* _TASK STATEMENT_
All lines from the one holding "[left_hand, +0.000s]" to the end of the listing are to be output exactly, both ends included, with any pictures left out.

---------- SUPPLIED INFORMATION ----------

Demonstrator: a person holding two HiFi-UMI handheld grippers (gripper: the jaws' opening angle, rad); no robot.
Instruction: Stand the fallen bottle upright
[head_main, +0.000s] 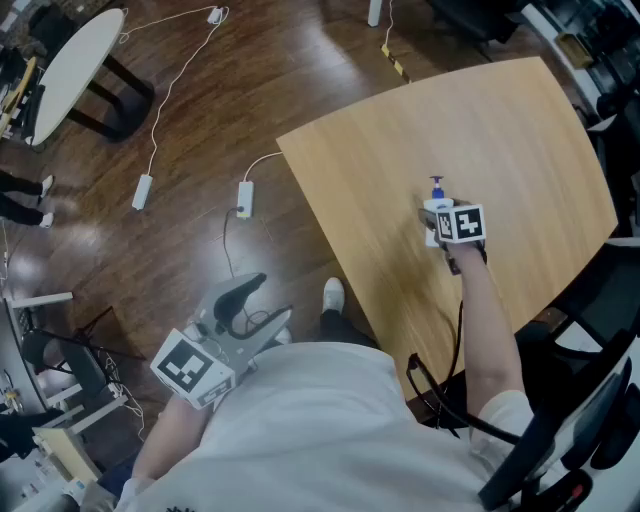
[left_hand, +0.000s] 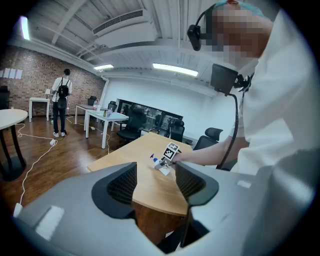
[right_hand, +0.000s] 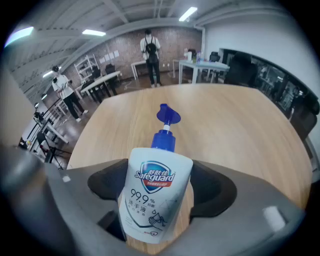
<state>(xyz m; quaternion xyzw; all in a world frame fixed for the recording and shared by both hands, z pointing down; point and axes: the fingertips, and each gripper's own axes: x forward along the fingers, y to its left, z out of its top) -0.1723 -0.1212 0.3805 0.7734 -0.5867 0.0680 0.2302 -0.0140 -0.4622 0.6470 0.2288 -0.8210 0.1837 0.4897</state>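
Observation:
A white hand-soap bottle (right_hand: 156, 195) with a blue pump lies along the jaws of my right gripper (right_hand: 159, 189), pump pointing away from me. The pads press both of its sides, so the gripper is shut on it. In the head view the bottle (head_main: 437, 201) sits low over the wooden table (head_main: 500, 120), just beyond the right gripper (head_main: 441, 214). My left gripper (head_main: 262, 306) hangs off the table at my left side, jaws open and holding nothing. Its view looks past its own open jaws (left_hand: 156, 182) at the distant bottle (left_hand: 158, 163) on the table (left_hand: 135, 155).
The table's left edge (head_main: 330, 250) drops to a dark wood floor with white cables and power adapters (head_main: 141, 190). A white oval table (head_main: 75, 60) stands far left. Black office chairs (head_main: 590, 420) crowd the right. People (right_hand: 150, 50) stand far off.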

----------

* _ANSWER FOR THE TASK_
[left_hand, +0.000s] 
[right_hand, +0.000s] 
<state>(xyz m; quaternion xyzw; all in a world frame fixed for the recording and shared by both hands, z pointing down; point and axes: the fingertips, and each gripper's own axes: x forward along the fingers, y to its left, z out of its top) -0.1723 -0.1212 0.3805 0.7734 -0.5867 0.0680 0.2302 -0.0140 -0.4622 0.6470 0.2288 -0.8210 0.1837 0.4897</state>
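Observation:
A white hand-soap bottle (right_hand: 156, 195) with a blue pump lies along the jaws of my right gripper (right_hand: 159, 189), pump pointing away from me. The pads press both of its sides, so the gripper is shut on it. In the head view the bottle (head_main: 437, 201) sits low over the wooden table (head_main: 500, 120), just beyond the right gripper (head_main: 441, 214). My left gripper (head_main: 262, 306) hangs off the table at my left side, jaws open and holding nothing. Its view looks past its own open jaws (left_hand: 156, 182) at the distant bottle (left_hand: 158, 163) on the table (left_hand: 135, 155).
The table's left edge (head_main: 330, 250) drops to a dark wood floor with white cables and power adapters (head_main: 141, 190). A white oval table (head_main: 75, 60) stands far left. Black office chairs (head_main: 590, 420) crowd the right. People (right_hand: 150, 50) stand far off.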

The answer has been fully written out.